Vetro by Giuseppe Furno

Vetro by Giuseppe Furno

autore:Giuseppe Furno [Furno, Giuseppe]
La lingua: ita
Format: epub, mobi
Tags: Romanzo, Historical, Fiction
ISBN: 9788830433205
Google: M_MRUaGxW4MC
Amazon: 8830433209
editore: Longanesi
pubblicato: 2012-12-31T23:00:00+00:00


7

Il proto e architetto Antonio da Ponte aveva voluto Andrea Loredan accanto a sé, come avvocato dei tre prigionieri fuggiti e, dopo un’attenta verifica ai Giardini, era giunto ai Pozzi sgomberati dai carcerati.
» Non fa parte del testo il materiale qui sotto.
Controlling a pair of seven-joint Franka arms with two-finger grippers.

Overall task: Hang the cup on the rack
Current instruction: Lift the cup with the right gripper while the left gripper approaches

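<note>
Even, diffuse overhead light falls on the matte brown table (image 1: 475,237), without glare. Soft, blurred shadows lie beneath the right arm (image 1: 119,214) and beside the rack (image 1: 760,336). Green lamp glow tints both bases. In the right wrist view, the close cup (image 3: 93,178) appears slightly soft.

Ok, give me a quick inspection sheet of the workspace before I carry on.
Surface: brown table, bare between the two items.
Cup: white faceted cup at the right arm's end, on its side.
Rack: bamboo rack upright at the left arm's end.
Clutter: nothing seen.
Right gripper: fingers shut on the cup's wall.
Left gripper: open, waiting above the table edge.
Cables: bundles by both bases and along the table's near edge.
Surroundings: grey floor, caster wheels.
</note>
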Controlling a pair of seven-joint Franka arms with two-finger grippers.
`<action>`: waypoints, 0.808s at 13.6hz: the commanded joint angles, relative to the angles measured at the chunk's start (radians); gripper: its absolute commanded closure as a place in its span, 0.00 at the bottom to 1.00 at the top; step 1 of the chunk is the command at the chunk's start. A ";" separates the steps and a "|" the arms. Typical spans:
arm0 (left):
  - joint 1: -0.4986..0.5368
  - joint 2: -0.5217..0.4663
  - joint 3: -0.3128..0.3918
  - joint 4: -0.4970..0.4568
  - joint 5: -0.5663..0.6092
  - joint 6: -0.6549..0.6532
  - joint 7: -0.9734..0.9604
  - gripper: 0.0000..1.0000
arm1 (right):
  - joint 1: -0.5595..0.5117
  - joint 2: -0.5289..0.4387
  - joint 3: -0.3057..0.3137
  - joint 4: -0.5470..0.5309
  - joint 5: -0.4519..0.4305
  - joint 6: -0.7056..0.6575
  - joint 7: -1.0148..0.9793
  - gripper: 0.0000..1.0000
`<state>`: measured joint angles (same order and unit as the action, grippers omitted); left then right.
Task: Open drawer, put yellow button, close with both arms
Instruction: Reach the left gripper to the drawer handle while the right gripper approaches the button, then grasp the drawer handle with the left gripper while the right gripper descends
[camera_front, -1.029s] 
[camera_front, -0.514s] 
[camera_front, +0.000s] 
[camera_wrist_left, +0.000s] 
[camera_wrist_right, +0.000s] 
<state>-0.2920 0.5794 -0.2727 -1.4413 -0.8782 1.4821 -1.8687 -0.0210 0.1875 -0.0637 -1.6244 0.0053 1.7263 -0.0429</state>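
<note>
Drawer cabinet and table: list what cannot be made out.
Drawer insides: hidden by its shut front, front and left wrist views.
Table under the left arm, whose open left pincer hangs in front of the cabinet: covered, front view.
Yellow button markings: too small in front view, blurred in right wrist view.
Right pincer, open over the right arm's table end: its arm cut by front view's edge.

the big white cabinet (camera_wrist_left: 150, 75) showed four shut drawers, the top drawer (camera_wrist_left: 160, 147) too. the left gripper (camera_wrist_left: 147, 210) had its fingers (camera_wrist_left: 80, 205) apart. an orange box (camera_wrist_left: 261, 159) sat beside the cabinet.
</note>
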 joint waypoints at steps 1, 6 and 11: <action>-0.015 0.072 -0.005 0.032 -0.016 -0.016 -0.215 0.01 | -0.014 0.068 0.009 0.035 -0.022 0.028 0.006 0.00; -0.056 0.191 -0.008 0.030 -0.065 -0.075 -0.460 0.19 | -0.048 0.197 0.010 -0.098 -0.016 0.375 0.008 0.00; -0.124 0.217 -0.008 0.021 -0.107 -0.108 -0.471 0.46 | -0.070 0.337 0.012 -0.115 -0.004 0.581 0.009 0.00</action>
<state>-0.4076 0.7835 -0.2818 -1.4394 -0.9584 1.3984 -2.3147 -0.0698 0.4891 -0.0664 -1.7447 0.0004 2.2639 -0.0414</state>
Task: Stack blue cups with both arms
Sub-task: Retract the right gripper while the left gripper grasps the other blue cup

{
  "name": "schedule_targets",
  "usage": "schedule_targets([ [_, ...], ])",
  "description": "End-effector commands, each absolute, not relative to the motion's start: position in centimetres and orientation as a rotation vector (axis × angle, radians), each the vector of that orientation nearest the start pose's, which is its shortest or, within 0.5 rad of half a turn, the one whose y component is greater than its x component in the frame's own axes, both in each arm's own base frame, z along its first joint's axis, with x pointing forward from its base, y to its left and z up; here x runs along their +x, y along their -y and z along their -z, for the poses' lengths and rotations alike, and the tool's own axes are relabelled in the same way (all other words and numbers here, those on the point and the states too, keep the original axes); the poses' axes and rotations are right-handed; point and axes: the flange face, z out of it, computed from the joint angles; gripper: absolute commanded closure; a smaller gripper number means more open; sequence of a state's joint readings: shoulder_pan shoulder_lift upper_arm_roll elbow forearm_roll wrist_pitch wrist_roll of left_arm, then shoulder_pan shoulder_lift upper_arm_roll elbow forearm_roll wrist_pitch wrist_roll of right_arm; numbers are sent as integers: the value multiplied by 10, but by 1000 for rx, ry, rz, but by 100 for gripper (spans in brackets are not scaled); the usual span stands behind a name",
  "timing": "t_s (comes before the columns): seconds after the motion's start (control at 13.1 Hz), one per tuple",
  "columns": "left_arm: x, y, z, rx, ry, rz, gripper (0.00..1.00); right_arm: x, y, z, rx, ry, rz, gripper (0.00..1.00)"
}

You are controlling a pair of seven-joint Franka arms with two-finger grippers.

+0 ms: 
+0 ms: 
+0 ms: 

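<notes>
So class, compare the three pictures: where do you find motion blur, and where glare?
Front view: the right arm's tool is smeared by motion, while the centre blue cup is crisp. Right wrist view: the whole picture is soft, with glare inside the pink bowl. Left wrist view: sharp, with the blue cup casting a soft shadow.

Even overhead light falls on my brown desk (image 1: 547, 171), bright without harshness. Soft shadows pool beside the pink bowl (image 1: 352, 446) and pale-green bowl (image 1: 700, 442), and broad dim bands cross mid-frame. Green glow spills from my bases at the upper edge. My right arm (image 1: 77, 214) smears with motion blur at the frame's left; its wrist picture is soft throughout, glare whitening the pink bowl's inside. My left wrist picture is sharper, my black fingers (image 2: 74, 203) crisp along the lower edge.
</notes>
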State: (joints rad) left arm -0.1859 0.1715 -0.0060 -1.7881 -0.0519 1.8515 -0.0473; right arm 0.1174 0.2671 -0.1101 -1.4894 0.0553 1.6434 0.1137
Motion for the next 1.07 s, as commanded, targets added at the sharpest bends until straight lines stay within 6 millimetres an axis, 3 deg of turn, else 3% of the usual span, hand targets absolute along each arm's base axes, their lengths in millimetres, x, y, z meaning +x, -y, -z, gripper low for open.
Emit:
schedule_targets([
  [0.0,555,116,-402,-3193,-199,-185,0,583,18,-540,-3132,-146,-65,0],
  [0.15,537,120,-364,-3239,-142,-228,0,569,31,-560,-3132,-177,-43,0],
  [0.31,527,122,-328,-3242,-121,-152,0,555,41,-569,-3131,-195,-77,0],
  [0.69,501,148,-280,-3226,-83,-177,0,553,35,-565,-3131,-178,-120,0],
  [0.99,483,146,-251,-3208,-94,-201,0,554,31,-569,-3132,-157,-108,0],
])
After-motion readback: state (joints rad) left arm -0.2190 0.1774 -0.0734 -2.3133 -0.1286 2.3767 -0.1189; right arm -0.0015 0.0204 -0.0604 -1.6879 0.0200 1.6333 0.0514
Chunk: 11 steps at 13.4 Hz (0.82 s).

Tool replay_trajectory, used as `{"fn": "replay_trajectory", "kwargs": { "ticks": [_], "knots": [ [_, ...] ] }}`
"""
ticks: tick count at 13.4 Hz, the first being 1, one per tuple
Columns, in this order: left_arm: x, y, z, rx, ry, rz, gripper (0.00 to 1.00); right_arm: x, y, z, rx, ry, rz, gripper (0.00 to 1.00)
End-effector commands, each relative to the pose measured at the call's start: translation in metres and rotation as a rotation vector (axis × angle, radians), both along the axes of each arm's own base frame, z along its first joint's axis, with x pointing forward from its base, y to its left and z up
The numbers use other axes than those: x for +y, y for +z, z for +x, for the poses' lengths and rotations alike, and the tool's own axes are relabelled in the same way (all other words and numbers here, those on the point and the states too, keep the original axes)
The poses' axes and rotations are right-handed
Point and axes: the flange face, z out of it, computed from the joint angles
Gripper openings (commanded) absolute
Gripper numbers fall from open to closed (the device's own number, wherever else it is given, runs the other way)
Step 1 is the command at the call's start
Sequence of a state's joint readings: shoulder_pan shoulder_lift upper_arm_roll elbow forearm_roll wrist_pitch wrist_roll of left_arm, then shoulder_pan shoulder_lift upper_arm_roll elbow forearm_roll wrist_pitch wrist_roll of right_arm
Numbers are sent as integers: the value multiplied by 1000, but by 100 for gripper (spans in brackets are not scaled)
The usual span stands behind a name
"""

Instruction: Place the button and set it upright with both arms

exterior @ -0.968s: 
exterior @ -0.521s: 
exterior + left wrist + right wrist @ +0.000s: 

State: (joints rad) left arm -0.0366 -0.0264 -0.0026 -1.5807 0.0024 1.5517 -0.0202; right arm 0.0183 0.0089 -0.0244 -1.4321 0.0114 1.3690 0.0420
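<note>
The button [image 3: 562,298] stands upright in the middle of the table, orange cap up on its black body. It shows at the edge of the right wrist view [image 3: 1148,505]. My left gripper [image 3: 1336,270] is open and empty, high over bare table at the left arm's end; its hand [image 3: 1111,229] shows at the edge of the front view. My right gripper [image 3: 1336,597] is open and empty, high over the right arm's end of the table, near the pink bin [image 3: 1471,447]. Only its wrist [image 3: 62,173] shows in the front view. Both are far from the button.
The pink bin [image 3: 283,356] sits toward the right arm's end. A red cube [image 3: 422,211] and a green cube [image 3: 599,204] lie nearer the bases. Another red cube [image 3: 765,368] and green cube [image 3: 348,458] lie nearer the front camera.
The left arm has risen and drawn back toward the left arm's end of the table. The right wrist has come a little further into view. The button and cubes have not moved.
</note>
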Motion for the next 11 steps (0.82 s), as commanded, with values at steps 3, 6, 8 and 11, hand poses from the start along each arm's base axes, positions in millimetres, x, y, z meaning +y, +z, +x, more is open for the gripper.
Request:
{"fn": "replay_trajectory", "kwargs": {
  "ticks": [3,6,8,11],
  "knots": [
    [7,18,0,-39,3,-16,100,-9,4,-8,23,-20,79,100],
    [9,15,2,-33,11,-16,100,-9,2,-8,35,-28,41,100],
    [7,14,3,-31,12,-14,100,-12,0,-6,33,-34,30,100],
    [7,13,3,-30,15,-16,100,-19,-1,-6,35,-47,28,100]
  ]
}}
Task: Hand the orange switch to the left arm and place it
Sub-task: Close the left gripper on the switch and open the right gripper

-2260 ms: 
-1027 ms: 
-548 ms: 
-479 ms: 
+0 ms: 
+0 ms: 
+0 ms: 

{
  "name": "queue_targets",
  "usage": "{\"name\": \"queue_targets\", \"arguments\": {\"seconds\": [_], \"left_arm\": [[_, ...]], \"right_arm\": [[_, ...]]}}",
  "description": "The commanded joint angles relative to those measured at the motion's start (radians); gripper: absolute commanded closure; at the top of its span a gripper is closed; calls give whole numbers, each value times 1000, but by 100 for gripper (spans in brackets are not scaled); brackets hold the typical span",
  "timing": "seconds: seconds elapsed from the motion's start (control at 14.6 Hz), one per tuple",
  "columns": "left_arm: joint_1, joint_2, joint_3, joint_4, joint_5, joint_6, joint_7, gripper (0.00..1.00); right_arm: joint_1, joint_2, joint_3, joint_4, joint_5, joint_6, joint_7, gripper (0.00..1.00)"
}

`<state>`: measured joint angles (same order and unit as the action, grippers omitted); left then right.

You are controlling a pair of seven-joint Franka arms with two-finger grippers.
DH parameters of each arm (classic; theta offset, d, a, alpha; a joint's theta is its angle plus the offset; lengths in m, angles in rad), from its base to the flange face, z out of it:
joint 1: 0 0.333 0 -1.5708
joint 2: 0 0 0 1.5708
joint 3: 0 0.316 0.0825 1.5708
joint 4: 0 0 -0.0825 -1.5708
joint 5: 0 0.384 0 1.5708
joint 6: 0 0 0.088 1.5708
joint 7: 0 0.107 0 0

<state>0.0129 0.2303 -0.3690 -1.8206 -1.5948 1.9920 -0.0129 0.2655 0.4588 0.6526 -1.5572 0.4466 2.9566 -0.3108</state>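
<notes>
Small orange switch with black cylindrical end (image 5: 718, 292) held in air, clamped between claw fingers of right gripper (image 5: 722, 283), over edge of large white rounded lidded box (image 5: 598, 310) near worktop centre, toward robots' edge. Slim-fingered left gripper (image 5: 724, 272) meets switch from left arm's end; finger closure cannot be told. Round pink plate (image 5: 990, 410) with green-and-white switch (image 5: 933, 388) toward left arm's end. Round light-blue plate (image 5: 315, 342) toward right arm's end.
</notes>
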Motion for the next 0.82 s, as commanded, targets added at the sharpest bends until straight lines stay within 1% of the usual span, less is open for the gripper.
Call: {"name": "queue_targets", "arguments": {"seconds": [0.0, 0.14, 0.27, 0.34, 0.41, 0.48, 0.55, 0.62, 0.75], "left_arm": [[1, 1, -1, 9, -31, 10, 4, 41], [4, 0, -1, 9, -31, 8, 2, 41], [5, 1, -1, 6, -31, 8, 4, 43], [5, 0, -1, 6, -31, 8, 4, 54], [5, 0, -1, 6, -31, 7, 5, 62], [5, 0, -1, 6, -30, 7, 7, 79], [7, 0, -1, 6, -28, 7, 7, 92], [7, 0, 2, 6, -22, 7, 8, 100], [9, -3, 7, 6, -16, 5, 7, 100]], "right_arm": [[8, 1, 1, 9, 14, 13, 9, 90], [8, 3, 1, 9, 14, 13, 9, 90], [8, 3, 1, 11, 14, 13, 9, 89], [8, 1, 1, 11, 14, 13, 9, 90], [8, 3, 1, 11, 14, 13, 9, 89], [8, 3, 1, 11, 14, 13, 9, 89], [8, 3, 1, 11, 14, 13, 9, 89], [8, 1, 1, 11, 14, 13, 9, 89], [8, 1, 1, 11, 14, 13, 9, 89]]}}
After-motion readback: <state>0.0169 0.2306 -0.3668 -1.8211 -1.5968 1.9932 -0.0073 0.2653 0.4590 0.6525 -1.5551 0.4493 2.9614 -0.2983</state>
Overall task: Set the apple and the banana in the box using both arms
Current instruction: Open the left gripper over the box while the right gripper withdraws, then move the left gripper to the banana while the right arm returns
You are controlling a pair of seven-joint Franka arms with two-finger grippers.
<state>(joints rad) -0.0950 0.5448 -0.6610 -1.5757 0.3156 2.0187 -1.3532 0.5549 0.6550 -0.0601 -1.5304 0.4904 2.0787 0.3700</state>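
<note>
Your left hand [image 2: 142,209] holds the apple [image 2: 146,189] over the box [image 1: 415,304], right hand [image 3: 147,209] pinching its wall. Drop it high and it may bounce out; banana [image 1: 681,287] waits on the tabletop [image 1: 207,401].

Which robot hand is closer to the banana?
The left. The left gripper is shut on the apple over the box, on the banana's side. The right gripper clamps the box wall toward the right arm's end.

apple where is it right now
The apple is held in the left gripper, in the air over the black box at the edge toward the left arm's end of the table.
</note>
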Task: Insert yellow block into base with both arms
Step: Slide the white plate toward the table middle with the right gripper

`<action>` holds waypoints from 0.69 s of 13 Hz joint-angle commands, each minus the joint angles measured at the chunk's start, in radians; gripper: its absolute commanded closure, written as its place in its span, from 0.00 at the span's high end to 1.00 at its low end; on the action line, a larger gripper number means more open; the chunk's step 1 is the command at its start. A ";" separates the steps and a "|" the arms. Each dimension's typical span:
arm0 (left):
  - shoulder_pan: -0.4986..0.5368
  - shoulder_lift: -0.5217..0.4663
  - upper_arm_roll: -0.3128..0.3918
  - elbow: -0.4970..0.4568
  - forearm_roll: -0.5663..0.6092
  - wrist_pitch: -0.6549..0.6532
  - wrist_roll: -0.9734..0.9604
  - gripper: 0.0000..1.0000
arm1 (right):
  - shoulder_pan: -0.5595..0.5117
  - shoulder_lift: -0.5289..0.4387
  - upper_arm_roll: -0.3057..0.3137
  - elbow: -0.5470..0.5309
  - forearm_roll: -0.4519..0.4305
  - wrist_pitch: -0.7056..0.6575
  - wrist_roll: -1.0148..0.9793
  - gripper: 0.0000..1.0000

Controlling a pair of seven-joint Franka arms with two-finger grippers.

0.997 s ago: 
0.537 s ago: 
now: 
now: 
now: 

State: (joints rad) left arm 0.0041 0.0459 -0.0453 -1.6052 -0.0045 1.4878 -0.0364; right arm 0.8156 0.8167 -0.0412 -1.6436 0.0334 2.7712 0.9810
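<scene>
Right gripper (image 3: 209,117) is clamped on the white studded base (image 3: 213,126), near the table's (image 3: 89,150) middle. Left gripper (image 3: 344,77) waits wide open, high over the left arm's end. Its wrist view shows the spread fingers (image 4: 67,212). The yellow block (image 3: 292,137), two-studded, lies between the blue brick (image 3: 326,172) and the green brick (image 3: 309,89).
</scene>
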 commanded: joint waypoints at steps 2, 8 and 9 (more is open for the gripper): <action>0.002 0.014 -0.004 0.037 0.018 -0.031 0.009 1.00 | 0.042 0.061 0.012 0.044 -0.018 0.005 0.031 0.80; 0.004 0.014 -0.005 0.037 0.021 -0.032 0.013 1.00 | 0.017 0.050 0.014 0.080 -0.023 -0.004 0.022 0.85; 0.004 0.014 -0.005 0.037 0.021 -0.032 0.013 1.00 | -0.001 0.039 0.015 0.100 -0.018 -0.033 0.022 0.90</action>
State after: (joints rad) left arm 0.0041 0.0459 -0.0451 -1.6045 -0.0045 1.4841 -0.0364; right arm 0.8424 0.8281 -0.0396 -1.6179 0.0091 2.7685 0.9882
L’architetto aveva ordinato di portare alcune secchie colme d’acqua e, per ritorsione, Visdecazzòn e l’Assassino avevano obbligato tutti e cinque i letterati a caricarsi due secchie ciascuno, compreso Alfonso de Ulloa, ammalato e debole.

Cominciando dal primo camerotto verso il rio di Palazzo vennero accese diverse lanterne a olio e alcune torce, tanto che lì dentro pareva risplendesse il zorno. Da Ponte ordinò di rimuovere i pavimenti di legno e vuotare acqua sulle pietre. Tutti s’erano messi a osservare e là dov’era vuoto, era tutto un gorgogliare e prosciugarsi.

Erano entrati allora in azione gli operai, piantando lame tra le pietre e verificando cosa ci fosse sotto. E già in quelle cinque celle avevano trovato un paio di «rotte» abbozzate e abbandonate, un gruzzolo di denari ossidati e tre coltelli mangiati dalla ruggine.

Arrivarono all’ottavo camerotto, l’Arca. Non c’era spazio per tutti, in quel buco che era un sottoscala: entrarono Andrea, l’architetto e un muratore. Fu tirata la prima secchiata e il pavimento prese a ribollire come acqua sul fuoco. Il muratore inserì il piccone e la pietra venne su con facilità. Tolse la seconda: il cunicolo era lì sotto, abitato da scarafaggi e ratti. Se n’erano dimenticati di quel canale di scolo lungo cinquantaquattro piedi e largo due. E c’era odore di marcio e d’escrementi in quel cunicolo mezzo allagato, in fondo al quale si scorgeva la luminosità abbagliante del giorno. Un lavoro perfetto. Una fuga rischiosa.

Quando uscirono all’esterno, sul rio, la grata era quasi sommersa, piegata e mangiata dalla ruggine. Non v’era dubbio alcuno: i prigionieri erano passati di lì e a quell’ora dovevano essere parecchio lontani.